Abstract:
Objective A sparse sampling mode set including key views and non-key views is constructed via the core strategy of sparse coding and reconstruction, providing fundamental support for the coding of wide-FOV light field images with variable bitrates. The specific implementation scheme is as follows: Firstly, the multi-dimensional complexity features of light field images are extracted, and an adaptive selection scheme for sparse sampling modes is designed combined with target bitrate constraints. Leveraging the K-nearest neighbor (KNN) algorithm, rapid matching of the optimal mode is enabled, allowing identification of the best sparse sampling strategy without traversing the entire mode set. On this basis, predictive relationships among key views are established, providing a more robust basis for subsequent coding and compression processes. Secondly, to address uneven view quality caused by traditional bitrate allocation methods, a frame-level bitrate pre-allocation strategy is designed according to the inter-frame spatial distance between the current encoded frame and its reference frames within the key view set. Dynamic adjustment of bitrate allocation weights effectively improves the angular quality consistency of the encoded views. Then, based on the I-frames in the key view set, the saliency detection and depth estimation techniques are integrated to generate largest coding unit (LCU)-level saliency weights. Utilizing the angular correlation of light field images, these weights are propagated to all key views along the angular dimension. Furthermore, saliency weights are combined with image regional complexity to develop a fine-grained LCU-level content-aware bitrate allocation strategy, achieving more accurate bitrate allocation. Finally, at the client side, key views are decoded according to the transmitted optimal sparse sampling mode, and non-key views are reconstructed using the decoded key views with a deep learning-based view synthesis network, ultimately completing the reconstruction of the wide-FOV light field image.

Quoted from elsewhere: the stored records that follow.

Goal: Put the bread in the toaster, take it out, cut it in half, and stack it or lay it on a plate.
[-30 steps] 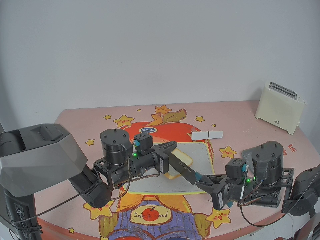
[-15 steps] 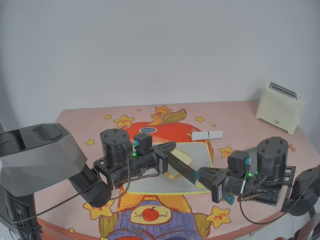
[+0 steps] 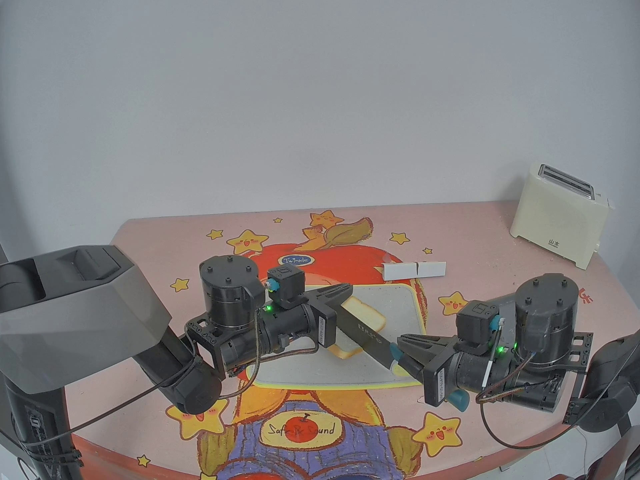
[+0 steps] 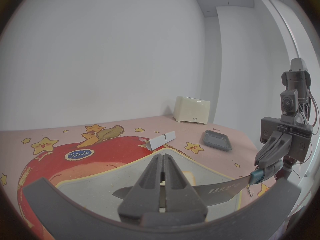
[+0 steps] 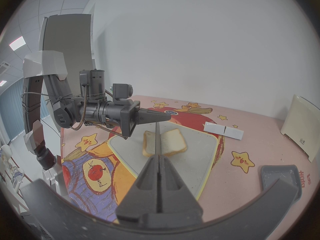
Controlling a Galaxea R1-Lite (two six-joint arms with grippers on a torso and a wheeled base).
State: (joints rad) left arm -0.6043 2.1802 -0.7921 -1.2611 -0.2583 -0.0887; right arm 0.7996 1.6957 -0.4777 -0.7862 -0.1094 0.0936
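Note:
A slice of bread (image 3: 369, 315) (image 5: 170, 140) lies on the pale cutting board (image 3: 408, 303) (image 5: 200, 150). My right gripper (image 3: 399, 353) is shut on the teal handle of a dark knife (image 3: 364, 332) (image 4: 220, 191), near the board's front right edge. The blade lies diagonally across the slice and shows edge-on in the right wrist view (image 5: 157, 139). My left gripper (image 3: 347, 293) (image 4: 163, 165) (image 5: 159, 116) is shut with nothing in it, just over the bread's left side, above the blade's tip. The cream toaster (image 3: 560, 215) (image 4: 192, 110) (image 5: 304, 128) stands at the table's far right.
A white folded knife holder (image 3: 414, 270) (image 4: 161, 140) (image 5: 223, 130) lies behind the board. A shallow grey tray (image 4: 217, 140) (image 5: 282, 177) sits right of the board, near my right arm. The table's right edge runs close past the toaster.
My right arm swung its wrist a little back and to the right, lifting the knife handle slightly. The left gripper and the bread stayed put.

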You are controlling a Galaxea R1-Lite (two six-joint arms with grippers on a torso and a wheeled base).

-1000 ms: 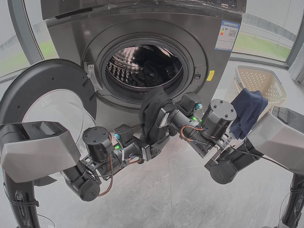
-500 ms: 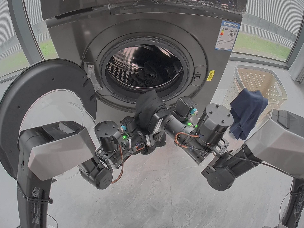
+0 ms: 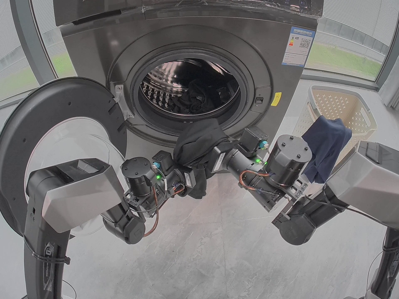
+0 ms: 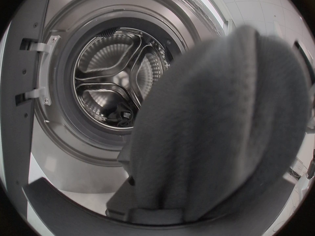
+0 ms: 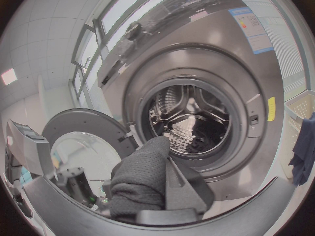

Methods In this paper, the core strategy of sparse coding and reconstruction is adopted to construct a sparse sampling mode set that includes key views and non-key views, thereby providing fundamental support for the coding of wide-FOV light field images with variable bitrates. The specific implementation scheme is as follows: Firstly, the multi-dimensional complexity features of light field images are extracted and an adaptive selection scheme is designed for sparse sampling modes in combination with target bitrate constraints. Leveraging the K-nearest neighbor (KNN) algorithm, this scheme enables the rapid matching of the optimal mode, which allows the identification of the best sparse sampling strategy without traversing the entire mode set. On this basis, the predictive relationships among key views are established, providing a more robust basis for subsequent coding and compression processes. Secondly, aiming to address the issue of uneven view quality caused by traditional bitrate allocation methods, a frame-level bitrate pre-allocation strategy is designed according to the inter-frame spatial distance between the current encoded frame and its reference frames within the key view set. By dynamically adjusting the bitrate allocation weights, this strategy effectively improves the angular quality consistency of the encoded views. Then, based on the I-frames in the key view set, the saliency detection and depth estimation techniques are integrated to generate LCU (largest coding unit)-level saliency weights. Utilizing the angular correlation of light field images, these weights are propagated to all key views along the angular dimension. Furthermore, the saliency weights are combined with the regional complexity of images to develop a fine-grained LCU-level content-aware bitrate allocation strategy, achieving more accurate bitrate allocation. Finally, at the client side, the key views are decoded according to the transmitted optimal sparse sampling mode, and the non-key views are reconstructed using the decoded key views with a deep learning-based view synthesis network, thus ultimately completing the reconstruction of the wide-FOV light field image.
Results and Discussions The proposed adaptive sparse sampling mode selection scheme, leveraging multi-dimensional feature fusion and deep learning prediction mechanisms, significantly reduces the computational complexity of mode selection and avoids exorbitant computational costs incurred by the traditional brute force search method. It rapidly matches diverse target bitrates and image content features to select the optimal or sub-optimal sparse coding mode. The designed two-level bitrate allocation strategy, combining frame-level pre-allocation and LCU-level perceptual allocation, effectively mitigates uneven angular view quality while maintaining compatibility with existing video coding standards, further enhancing the angular quality consistency of wide-FOV light field images. Experimental results show that, compared with existing representative methods, the method achieves an average bitrate saving of 45.284% and a peak signal-to-noise ratio (PSNR) improvement of 1.641 dB, with the maximum random access penalty of light field images limited to only 20.29%. These results indicate that the method not only improves coding efficiency but also ensures favorable random access performance, satisfying the demand for rapid view retrieval in practical applications.
Conclusions The proposed wide-FOV light field image coding method based on target bitrate and image content awareness effectively adapts to the coding requirements of variable bitrates and uncertain image content. It achieves satisfactory results in reducing sampling mode selection complexity and improving network transmission adaptability. Meanwhile, it fulfills multiple objectives including bitrate saving, image quality enhancement, angular quality consistency improvement, and random access capability optimization, demonstrating superior overall coding performance and favorable practical application value.